Hal seperti ini termasuk ke dalam Bab "Menjelaskan Hal yang Sudah Jelas
Berarti Tidak Ada Gunanya". Maka dapat dibuktikan bahwa melibatkan diri ke
dalam pembahasan ini dengan mengadakan semua hipotesis sama saja dengan
membuang-buang waktu yang tidak ada guna.
Kemudian
dibahas hal yang menunjukkan adanya perbedaan antara isim dan musamma.
Disebutkan bahwa adakalanya isim memang ada, tetapi musamma-nya tidak ada,
seperti lafaz ma'dum (yang tidak ada). Adakalanya sesuatu itu mempunyai banyak
isim (nama), seperti lafaz mutaradif (sinonim). Adakalanya isim-nya satu.
sedangkan mu-samma-nya berbilang, seperti lafaz yang musytarak (satu lafaz yang
mempunyai dua makna yang bertentangan). Hal tersebut menunjukkan adanya
perbedaan antara isim dan musamma, dan isim merupakan lafaz, sedangkan musamma
adalah penampilannya; musamma itu adakalanya merupakan zat yang mungkin atau
wajib keberadaan zatnya. Lafaz an-nar (api) dan as-salj (es) seandainya merupakan
musamma, niscaya orang yang menyebutnya akan merasakan panasnya api dan
dinginnya es. Akan tetapi. tentu saja hal seperti ini tidak akan dikemukakan
oleh orang yang berakal waras. Juga karena Allah Swt. telah berfirman:
وَلِلَّهِ الْأَسْماءُ
الْحُسْنى فَادْعُوهُ بِها
Allah
mempunyai asma’ul husna, maka bermohonlah kepada-Nya dengan menyebut asma’ul
husna itu. (Al-A'raf: 180)
Nabi Saw.
telah bersabda:
«إِنْ لِلَّهِ تِسْعَةً وَتِسْعِينَ اسْمًا»
Sesungguhnya
Allah memiliki sembilan puluh sembilan isim (nama).
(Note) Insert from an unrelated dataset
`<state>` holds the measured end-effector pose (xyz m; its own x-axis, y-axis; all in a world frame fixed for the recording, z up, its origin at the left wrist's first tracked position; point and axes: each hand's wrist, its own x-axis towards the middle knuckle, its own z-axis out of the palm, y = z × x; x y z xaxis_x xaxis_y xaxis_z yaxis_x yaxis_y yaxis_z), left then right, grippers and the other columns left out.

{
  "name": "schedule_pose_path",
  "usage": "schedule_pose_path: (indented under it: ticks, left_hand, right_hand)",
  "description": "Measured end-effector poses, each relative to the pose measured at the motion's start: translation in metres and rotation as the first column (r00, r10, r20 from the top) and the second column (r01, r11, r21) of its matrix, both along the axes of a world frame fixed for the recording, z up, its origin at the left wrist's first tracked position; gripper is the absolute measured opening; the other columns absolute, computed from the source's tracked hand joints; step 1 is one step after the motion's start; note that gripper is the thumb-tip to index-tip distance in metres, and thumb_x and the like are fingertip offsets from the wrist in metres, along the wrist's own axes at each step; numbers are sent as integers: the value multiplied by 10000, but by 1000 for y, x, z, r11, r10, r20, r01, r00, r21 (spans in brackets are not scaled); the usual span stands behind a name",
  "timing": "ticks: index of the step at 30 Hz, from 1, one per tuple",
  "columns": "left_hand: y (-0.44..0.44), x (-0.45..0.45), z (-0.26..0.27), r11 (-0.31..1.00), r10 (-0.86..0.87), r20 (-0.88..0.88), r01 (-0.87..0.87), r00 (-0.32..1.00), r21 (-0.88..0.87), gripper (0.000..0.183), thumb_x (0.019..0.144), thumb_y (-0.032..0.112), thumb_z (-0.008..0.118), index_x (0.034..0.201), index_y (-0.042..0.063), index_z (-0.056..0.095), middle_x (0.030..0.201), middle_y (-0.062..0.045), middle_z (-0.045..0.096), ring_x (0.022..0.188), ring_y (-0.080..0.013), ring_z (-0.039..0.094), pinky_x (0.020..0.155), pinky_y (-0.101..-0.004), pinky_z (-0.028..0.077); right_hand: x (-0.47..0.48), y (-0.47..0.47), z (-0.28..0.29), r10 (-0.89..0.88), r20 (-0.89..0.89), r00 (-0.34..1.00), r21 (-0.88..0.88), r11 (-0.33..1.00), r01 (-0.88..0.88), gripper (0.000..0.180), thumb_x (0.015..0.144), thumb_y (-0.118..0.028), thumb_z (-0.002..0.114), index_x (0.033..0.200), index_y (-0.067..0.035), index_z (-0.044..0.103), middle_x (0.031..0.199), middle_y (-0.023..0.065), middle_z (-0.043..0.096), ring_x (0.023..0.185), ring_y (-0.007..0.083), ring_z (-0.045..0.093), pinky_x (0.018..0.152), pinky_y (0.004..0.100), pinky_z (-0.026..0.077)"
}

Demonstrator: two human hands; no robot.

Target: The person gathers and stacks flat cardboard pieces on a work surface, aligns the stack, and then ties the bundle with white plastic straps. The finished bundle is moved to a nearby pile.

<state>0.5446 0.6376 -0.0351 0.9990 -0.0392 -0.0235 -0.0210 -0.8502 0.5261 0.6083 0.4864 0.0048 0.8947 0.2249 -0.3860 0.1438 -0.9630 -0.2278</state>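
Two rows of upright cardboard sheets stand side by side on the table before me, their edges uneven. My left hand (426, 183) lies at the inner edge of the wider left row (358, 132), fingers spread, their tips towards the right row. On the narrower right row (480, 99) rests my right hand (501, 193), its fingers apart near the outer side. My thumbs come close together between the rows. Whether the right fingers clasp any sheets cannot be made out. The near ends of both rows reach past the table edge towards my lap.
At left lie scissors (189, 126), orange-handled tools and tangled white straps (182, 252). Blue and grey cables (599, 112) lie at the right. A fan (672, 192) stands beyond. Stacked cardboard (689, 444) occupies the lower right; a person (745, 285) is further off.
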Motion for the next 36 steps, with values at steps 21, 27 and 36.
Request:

Shahih: Bukhari 7392 dan Muslim 2677
Ini
adalah nama yang banyak, tetapi musamma-nya adalah esa, yaitu Allah Swt. Allah
pun telah berfirman: Allah mempunyai nama-nama. (Al-A'raf: 180) Allah
telah meng-idafah-km nama-nama itu kepada dirinya, seperti yang terdapat di
dalam firman-Nya:
فَسَبِّحْ بِاسْمِ
رَبِّكَ الْعَظِيمِ
Maka
bertasbihlah dengan (menyebut) nama Tuhanmu Yang Mahabesar. (Al-Waqi'ah: 74)
Demikian
pula yang lain-lainnya yang semisal; kesimpulannya menyatakan bahwa idafah
memberikan pengertian mugayarah (perbedaan antara isim dan musamma). Allah Swt.
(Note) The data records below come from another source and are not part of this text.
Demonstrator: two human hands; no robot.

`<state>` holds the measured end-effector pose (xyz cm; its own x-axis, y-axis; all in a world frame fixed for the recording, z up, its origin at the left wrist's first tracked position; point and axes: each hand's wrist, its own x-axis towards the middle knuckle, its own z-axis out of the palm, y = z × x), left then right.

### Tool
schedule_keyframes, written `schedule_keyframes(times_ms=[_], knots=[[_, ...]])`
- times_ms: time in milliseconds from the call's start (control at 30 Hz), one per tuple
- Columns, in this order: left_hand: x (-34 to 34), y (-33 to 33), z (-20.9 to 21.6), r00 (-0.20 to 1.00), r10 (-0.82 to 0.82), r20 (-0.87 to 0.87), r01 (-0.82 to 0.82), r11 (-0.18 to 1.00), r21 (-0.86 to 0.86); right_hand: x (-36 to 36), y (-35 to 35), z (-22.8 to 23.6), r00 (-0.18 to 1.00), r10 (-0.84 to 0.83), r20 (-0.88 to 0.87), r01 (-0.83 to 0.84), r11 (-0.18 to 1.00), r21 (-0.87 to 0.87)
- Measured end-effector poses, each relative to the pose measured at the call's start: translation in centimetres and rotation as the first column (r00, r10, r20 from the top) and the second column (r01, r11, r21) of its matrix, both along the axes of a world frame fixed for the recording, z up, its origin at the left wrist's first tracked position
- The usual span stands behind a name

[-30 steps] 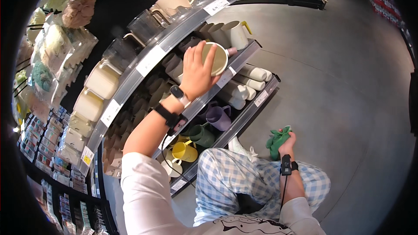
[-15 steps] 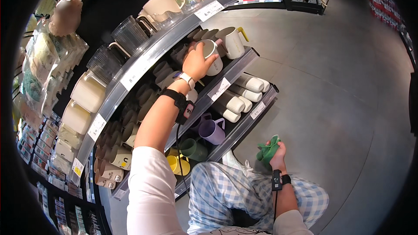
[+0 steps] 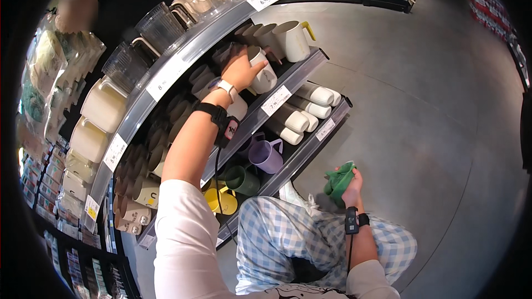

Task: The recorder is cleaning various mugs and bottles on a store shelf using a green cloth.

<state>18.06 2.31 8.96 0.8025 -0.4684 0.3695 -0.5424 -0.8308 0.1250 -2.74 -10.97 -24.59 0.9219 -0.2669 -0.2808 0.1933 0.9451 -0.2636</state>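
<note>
My left hand (image 3: 239,72) reaches onto the middle shelf and is closed round a white mug (image 3: 264,77), thumb at its near side and the other fingers partly hidden behind. Right of that mug stands a white mug with a yellow handle (image 3: 292,41). Other mugs sit in rows behind and to the left, dim under the upper shelf. Low over the floor at the right, my right hand (image 3: 353,186) is closed on a crumpled green cloth (image 3: 339,180).
Along the upper shelf (image 3: 183,61) stand clear ribbed mugs (image 3: 160,26) and cream mugs (image 3: 103,105). Below are white-ended cups lying down (image 3: 299,120), a purple mug (image 3: 266,156), a dark green mug (image 3: 242,180) and a yellow mug (image 3: 220,201). Grey floor (image 3: 410,105) extends to the right.
My left hand has moved slightly back and left on the shelf with the white mug. My right hand still grips the green cloth, which has turned a little. The view has shifted slightly.
</note>
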Motion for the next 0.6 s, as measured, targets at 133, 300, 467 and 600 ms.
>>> schedule_keyframes(times_ms=[133, 300, 467, 600], knots=[[-4.3, 0.7, -2.1, 0.79, -0.244, 0.563, 0.32, 0.946, -0.039, 0.0, -0.3, 1.4, 0.995, 0.085, -0.044, -0.084, 0.996, 0.005], [-15.5, 2.6, -14.5, 0.84, -0.54, 0.048, 0.541, 0.829, -0.145, 0.2, 1.6, 2.7, 0.917, 0.234, 0.322, -0.168, 0.961, -0.221], [-20.8, 1.7, -24.6, 0.908, -0.35, -0.232, 0.14, 0.772, -0.62, -0.3, 2.8, 3.7, 0.838, 0.361, 0.409, -0.209, 0.905, -0.37], [-21.1, 1.0, -27.3, 0.911, -0.365, -0.193, 0.153, 0.732, -0.663, 0.1, 2.8, 3.1, 0.869, 0.317, 0.379, -0.191, 0.923, -0.334]])
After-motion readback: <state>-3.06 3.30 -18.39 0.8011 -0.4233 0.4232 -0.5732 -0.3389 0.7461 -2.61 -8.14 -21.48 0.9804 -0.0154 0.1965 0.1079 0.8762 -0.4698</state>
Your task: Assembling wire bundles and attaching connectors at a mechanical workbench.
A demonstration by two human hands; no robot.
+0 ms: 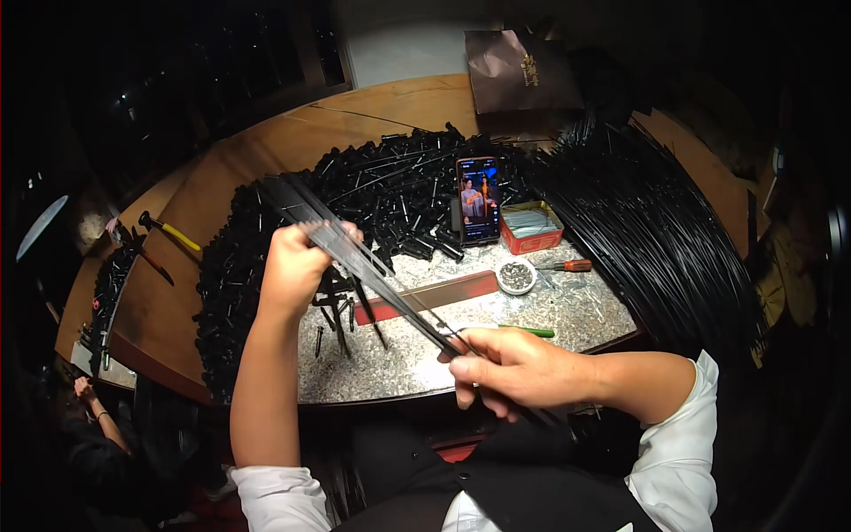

telah berfirman: maka bermohonlah kepada-Nya dengan menyebut asma-ul husna
itu. (Al-A'raf: 180)
Hal ini
menunjukkan bahwa isim bukanlah zat Allah.
Sedangkan
orang yang berpendapat bahwa isim adalah musamma, beralasan dengan
firman-Nya:
تَبارَكَ اسْمُ رَبِّكَ
ذِي الْجَلالِ وَالْإِكْرامِ
Mahaagung
nama Tuhanmu Yang mempunyai Kebesaran dan Karunia. (Ar-Rahman: 78)
Yang
Mahaagung adalah Allah Swt, sebagai jawabannya ialah bahwa isim yang diagungkan
untuk mengagungkan Zat Yang Mahasuci; demikian pula jika seorang lelaki
mengatakan Zainab —yakni istrinya— tertalak, maka Zainab menjadi terceraikan.
Seandainya isim bukanlah musamma, niscaya talak tidak akan jatuh kepadanya, dan
tentu saja sebagai jawabannya dikatakan bahwa makna yang dimaksud ialah diri
yang diberi nama Zainab terkena talak.
Ar-Razi
mengatakan bahwa tasmiyah artinya "menjadikan isim ditentukan untuk diri
orang yang bersangkutan", maka diri orang tersebut bukanlah isim-nya.